SHOULD_LINEMERGE = false
NO_BINARY_CHECK = true
CHARSET = AUTO
KV_MODE = none
AUTO_KV_JSON = false
INDEXED_EXTRACTIONS = JSON
TRANSFORMS-x = set_host set_source set_sourcetype
TRANSFORMS-y = extract_message
TRANSFORMS-z = remove_metadata

transforms.conf on the UF

[extract_message]
SOURCE_KEY = field:message
REGEX = (.*)
FORMAT = $1
DEST_KEY = _raw

[set_host]
SOURCE_KEY = field:fields.host
REGEX = (.*)
FORMAT = host::$1
DEST_KEY = MetaData:Host

[set_source]
SOURCE_KEY = field:log.file
REGEX = (.*)
FORMAT = source::$1
DEST_KEY = MetaData:Source

[set_sourcetype]
SOURCE_KEY = fields:fields.type,fields.type2
REGEX = (.*)\s(.*)
FORMAT = sourcetype::$1:$2
DEST_KEY = MetaData:Sourcetype

[remove_message]
SOURCE_KEY = _meta:message
REGEX = (.*)
DEST_KEY = queue
FORMAT = nullQueue

Labels (3)
0 Karma

richgalloway
SplunkTrust
SplunkTrust

These props.conf settings MUST go on the first full Splunk Enterprise instance (HF or indexer) that sees the data.  The UF will ignore all of them.  Perhaps this is why the original props.conf settings didn't work.

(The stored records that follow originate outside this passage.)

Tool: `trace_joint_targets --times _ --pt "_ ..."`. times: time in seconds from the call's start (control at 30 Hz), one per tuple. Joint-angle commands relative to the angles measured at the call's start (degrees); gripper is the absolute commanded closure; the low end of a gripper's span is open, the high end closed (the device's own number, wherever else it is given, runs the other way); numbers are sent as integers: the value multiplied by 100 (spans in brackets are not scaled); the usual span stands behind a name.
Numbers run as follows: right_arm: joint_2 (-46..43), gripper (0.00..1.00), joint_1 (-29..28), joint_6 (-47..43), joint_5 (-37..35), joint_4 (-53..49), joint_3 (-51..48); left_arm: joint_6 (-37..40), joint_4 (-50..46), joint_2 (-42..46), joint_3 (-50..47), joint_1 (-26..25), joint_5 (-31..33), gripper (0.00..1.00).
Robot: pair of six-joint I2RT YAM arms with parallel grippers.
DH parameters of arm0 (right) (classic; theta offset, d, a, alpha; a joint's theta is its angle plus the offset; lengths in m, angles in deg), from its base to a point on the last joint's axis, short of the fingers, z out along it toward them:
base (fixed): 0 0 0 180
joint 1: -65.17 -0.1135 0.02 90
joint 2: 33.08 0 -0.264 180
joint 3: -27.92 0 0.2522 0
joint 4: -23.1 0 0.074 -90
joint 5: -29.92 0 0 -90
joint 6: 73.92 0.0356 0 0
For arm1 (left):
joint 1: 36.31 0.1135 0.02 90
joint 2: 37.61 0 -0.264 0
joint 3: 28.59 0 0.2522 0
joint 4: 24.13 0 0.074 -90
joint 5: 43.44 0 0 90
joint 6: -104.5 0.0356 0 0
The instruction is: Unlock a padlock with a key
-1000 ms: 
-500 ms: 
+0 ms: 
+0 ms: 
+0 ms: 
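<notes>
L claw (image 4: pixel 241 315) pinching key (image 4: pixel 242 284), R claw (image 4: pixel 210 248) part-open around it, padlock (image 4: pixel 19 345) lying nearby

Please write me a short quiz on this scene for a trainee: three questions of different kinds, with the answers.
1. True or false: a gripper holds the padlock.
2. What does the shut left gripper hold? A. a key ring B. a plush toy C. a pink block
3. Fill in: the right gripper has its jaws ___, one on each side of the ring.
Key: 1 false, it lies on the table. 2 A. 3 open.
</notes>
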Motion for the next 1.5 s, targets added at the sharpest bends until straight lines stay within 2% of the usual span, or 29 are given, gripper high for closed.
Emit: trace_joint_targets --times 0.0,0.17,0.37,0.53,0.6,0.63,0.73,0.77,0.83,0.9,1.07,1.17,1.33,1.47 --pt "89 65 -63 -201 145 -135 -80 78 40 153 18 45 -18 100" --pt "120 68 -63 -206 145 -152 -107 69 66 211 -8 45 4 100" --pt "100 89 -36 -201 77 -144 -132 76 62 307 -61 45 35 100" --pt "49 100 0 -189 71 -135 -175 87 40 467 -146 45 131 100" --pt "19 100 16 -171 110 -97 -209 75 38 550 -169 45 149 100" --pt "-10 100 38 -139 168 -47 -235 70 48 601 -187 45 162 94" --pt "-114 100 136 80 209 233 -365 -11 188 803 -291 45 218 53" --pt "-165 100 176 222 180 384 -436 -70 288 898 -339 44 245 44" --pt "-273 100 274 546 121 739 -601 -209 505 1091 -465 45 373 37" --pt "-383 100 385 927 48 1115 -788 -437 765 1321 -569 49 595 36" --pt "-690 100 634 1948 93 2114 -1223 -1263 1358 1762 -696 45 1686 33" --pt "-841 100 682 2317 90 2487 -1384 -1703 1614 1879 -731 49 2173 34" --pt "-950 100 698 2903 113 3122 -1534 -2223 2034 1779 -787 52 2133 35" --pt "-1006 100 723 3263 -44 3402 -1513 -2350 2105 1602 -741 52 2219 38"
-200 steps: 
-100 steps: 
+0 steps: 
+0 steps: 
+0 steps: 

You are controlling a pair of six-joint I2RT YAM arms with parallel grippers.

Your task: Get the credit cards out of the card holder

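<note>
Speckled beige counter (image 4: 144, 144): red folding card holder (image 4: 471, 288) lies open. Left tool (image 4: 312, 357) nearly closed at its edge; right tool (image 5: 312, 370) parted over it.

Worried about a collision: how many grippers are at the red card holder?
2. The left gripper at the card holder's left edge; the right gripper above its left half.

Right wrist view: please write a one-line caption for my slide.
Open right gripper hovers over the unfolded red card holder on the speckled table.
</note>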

To make the comma optional, insert a ? after the comma in the SEDCMD.

---
If this reply helps you, Karma would be appreciated.
0 Karma

pck_npluyaud
Engager

I put the rule i the props.conf in the UF. But same result , the _meta "input.type" is not removed.

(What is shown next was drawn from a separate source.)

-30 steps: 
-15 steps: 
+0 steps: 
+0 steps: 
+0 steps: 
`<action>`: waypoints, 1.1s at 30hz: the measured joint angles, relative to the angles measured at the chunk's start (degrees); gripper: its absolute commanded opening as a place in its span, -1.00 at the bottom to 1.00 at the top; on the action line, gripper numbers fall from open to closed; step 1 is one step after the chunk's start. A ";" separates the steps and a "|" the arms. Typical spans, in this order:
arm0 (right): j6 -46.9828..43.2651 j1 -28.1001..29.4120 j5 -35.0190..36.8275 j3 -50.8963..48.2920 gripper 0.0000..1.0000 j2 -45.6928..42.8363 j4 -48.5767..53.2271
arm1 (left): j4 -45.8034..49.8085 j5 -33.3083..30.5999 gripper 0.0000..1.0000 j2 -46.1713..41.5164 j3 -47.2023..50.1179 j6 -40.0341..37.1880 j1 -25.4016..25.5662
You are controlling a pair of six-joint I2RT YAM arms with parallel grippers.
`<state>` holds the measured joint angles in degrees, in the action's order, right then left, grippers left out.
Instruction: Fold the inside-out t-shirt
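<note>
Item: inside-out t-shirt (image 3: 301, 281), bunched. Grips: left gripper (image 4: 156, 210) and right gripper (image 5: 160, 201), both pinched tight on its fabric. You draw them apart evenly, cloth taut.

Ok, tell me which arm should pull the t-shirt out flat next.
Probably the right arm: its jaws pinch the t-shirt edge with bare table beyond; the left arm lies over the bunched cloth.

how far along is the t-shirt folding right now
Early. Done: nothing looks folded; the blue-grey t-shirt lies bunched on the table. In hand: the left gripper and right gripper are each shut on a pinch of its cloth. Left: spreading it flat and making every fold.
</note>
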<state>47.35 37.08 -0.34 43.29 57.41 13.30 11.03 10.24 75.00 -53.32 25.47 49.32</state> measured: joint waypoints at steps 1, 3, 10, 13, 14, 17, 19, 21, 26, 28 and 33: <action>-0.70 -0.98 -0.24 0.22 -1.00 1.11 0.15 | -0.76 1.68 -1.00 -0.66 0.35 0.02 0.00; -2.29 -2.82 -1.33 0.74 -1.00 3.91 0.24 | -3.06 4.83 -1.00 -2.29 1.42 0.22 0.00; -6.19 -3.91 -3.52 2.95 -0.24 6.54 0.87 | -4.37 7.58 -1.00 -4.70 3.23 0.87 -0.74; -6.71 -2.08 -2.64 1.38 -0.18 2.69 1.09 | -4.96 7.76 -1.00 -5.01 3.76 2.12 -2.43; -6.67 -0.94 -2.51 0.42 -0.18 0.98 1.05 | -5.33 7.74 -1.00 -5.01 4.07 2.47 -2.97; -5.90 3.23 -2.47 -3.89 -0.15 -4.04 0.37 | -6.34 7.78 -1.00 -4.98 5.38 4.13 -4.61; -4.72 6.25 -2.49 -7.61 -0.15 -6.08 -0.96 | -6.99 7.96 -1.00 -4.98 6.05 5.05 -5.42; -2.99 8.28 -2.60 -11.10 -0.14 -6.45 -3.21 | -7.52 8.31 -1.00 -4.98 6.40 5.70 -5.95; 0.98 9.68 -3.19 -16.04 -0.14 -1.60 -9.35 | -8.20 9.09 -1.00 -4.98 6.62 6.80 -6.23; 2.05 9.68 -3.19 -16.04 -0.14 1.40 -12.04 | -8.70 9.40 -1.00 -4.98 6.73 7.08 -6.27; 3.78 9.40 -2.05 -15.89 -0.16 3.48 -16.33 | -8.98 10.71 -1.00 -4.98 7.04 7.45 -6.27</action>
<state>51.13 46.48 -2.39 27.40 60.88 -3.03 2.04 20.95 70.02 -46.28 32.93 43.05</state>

Another point, the sedcmd should be general : the json schema can never be the same (comma non at the same place)

SHOULD_LINEMERGE = false
NO_BINARY_CHECK = true
CHARSET = AUTO
KV_MODE = none
AUTO_KV_JSON = false
INDEXED_EXTRACTIONS = JSON
TRANSFORMS-x = remove_events set_host set_source set_sourcetype
TRANSFORMS-y = extract_message
SEDCMD-noinput = s/"input":\{[\s\S]+?},//
a.png

0 Karma

richgalloway
SplunkTrust
SplunkTrust

The FORMAT = nullQueue setting is for entire events, not individual pieces of text.  To remove text, I recommend using SEDCMD.  I also recommend retaining keywords to make parsing easier at search time.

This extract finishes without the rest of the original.